*** SOURCE MATERIAL Section Begins ***
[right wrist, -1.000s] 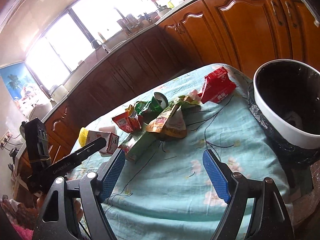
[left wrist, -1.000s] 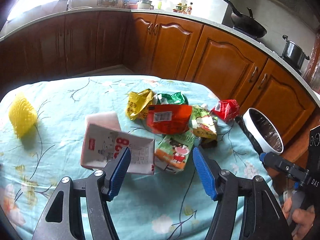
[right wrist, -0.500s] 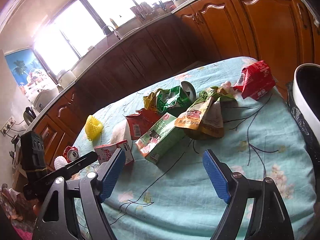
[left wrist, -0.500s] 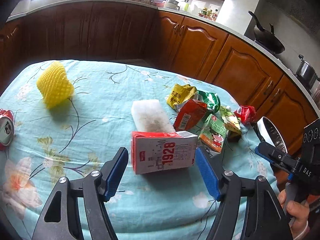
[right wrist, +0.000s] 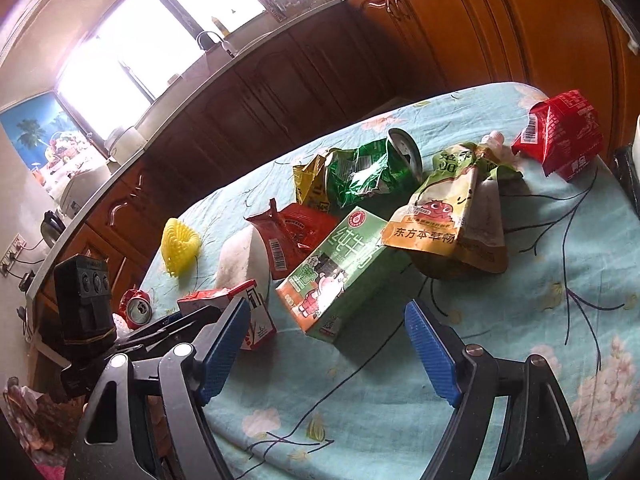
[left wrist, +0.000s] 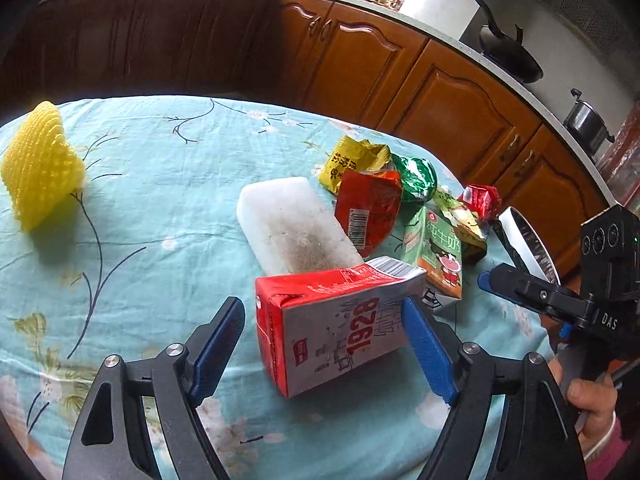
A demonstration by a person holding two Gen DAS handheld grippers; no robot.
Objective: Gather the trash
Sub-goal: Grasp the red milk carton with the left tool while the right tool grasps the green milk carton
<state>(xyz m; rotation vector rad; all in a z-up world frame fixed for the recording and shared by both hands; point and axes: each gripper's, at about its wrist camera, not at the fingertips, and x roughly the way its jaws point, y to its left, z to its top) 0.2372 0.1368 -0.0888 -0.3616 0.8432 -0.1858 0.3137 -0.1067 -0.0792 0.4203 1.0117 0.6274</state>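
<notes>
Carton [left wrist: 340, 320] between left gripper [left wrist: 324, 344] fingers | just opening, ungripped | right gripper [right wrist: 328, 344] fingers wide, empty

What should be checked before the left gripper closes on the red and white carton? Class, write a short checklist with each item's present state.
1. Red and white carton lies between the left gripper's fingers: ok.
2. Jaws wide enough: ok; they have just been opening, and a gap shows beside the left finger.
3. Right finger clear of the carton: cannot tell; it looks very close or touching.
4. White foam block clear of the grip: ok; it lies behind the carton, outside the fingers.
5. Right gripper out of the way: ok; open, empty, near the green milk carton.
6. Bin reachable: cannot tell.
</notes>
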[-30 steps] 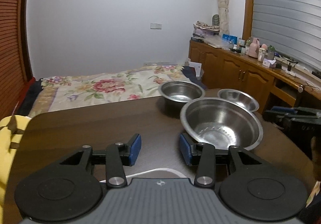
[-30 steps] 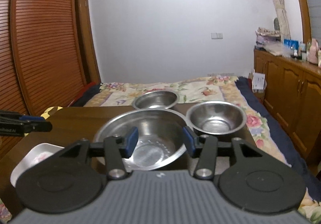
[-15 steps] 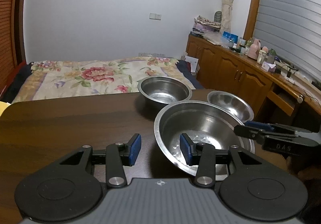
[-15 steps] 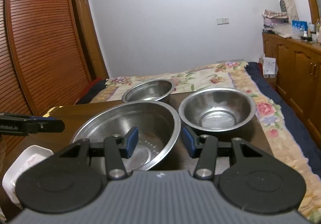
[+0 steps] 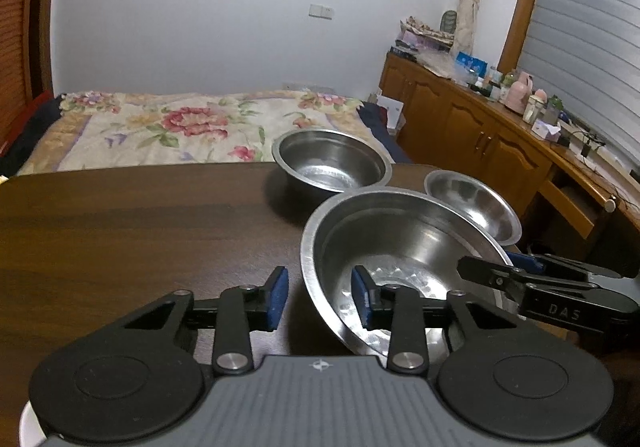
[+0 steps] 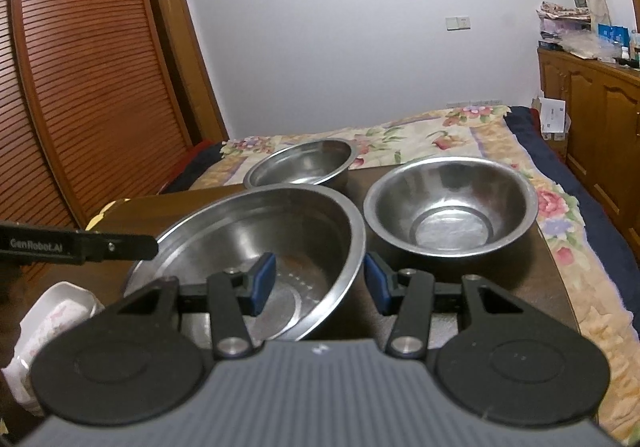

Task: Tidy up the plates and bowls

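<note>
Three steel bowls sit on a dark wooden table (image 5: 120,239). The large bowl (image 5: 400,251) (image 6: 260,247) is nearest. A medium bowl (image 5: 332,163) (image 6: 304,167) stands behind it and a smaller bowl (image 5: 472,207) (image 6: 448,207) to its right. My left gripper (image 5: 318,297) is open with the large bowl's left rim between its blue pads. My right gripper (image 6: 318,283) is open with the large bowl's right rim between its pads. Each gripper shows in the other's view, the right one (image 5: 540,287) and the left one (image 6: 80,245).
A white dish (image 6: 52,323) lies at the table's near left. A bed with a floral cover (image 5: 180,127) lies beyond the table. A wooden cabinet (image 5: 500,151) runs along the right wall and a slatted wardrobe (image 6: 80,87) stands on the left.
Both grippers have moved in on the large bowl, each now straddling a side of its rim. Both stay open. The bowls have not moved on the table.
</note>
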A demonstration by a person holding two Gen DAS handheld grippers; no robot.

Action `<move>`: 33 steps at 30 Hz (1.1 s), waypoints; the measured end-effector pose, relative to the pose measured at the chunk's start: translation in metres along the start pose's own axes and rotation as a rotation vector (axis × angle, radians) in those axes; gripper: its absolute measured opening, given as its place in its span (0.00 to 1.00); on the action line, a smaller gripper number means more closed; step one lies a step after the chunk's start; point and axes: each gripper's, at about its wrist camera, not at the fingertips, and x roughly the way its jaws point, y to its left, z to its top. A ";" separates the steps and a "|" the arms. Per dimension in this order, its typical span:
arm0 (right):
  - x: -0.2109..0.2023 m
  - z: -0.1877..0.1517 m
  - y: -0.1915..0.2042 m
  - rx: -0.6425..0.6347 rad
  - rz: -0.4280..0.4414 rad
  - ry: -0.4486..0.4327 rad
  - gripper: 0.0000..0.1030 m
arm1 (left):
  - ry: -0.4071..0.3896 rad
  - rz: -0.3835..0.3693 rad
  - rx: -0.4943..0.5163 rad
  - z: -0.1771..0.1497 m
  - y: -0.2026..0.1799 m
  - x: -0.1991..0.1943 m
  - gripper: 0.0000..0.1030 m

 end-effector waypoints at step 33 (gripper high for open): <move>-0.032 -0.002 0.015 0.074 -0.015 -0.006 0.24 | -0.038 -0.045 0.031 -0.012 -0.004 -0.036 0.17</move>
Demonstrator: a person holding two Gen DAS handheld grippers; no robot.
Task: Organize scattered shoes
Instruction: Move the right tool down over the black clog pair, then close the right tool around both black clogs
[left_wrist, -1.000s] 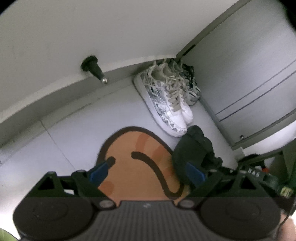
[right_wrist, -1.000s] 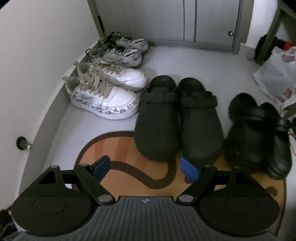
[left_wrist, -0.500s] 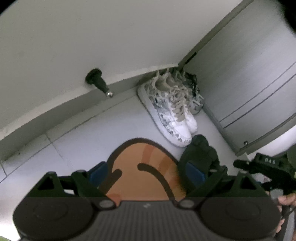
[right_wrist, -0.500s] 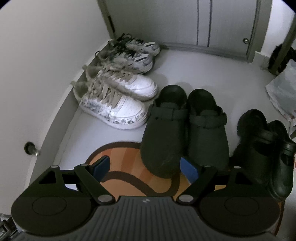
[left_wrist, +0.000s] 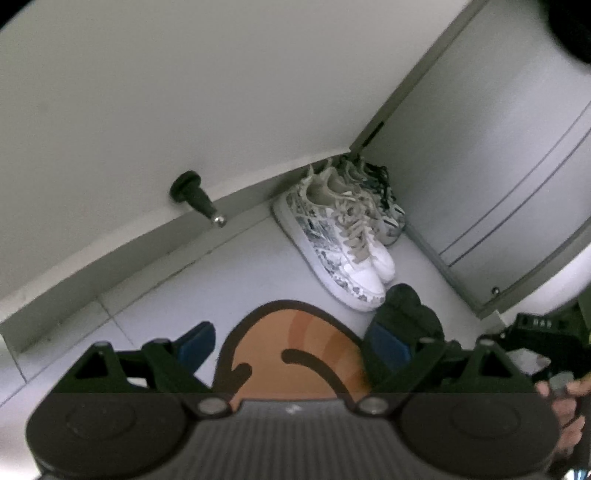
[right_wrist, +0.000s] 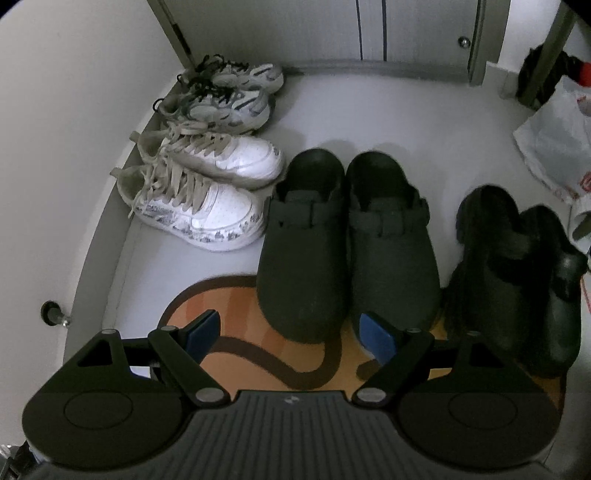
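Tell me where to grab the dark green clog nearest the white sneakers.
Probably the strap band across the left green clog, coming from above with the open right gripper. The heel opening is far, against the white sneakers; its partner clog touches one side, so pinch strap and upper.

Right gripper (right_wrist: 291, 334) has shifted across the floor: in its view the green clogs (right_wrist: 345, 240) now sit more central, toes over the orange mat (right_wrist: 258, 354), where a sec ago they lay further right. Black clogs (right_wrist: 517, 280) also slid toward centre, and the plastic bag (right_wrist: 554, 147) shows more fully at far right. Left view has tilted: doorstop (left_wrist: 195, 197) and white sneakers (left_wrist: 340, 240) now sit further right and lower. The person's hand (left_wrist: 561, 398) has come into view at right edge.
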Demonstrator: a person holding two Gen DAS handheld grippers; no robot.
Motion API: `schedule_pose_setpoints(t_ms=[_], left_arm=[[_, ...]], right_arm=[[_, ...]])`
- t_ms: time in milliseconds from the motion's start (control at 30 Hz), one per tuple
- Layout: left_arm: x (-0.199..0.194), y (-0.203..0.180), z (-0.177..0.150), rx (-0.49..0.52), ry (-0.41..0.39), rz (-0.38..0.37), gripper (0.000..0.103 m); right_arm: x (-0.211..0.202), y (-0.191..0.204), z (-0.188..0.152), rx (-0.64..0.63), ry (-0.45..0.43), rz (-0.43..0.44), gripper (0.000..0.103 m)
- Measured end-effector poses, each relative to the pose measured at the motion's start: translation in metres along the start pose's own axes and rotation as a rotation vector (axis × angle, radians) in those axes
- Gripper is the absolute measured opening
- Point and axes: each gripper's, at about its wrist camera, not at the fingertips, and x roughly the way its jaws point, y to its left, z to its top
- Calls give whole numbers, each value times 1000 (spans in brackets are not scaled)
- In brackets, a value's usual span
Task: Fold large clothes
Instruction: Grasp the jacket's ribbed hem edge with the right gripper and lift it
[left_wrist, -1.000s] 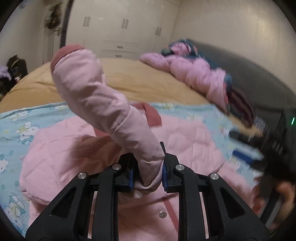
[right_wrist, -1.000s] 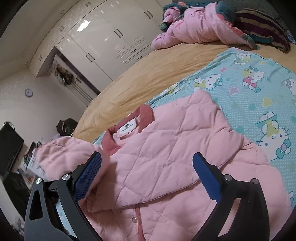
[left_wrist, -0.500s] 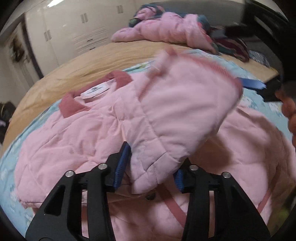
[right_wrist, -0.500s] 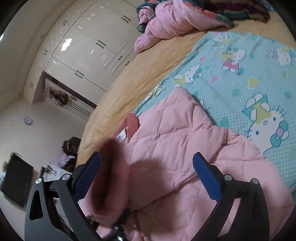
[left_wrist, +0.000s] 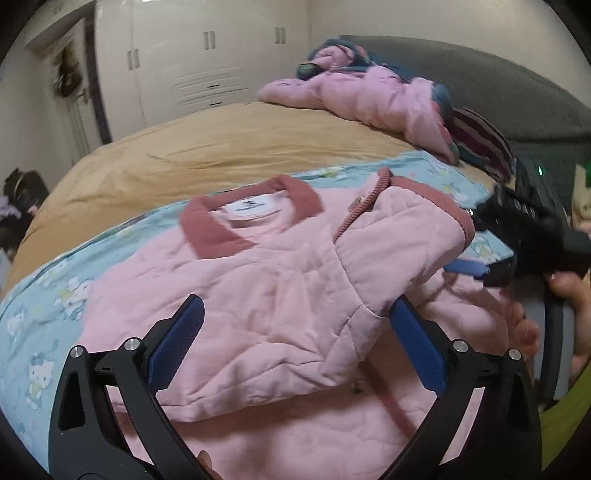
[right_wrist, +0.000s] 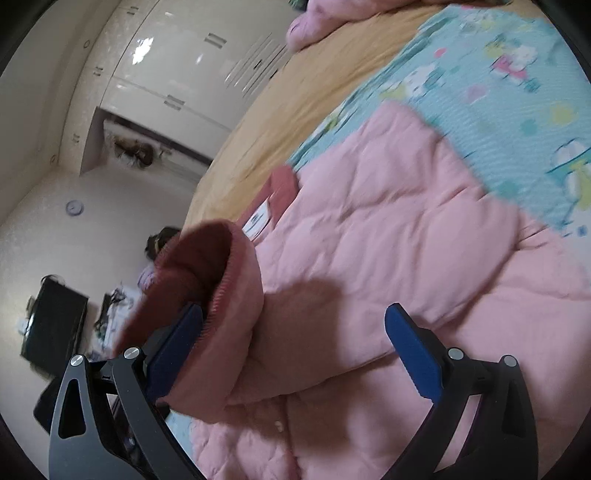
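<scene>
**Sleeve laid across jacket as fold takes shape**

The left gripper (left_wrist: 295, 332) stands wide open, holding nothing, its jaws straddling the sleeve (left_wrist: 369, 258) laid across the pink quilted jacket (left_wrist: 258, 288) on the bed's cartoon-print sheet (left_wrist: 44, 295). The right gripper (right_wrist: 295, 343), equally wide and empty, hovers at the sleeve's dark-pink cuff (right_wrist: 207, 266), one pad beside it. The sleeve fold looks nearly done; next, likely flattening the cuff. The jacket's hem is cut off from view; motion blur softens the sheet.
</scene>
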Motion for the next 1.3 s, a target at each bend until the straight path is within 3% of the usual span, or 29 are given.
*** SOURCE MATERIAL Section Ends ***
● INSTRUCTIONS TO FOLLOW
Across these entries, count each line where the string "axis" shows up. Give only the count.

● EXERCISE OUTPUT
2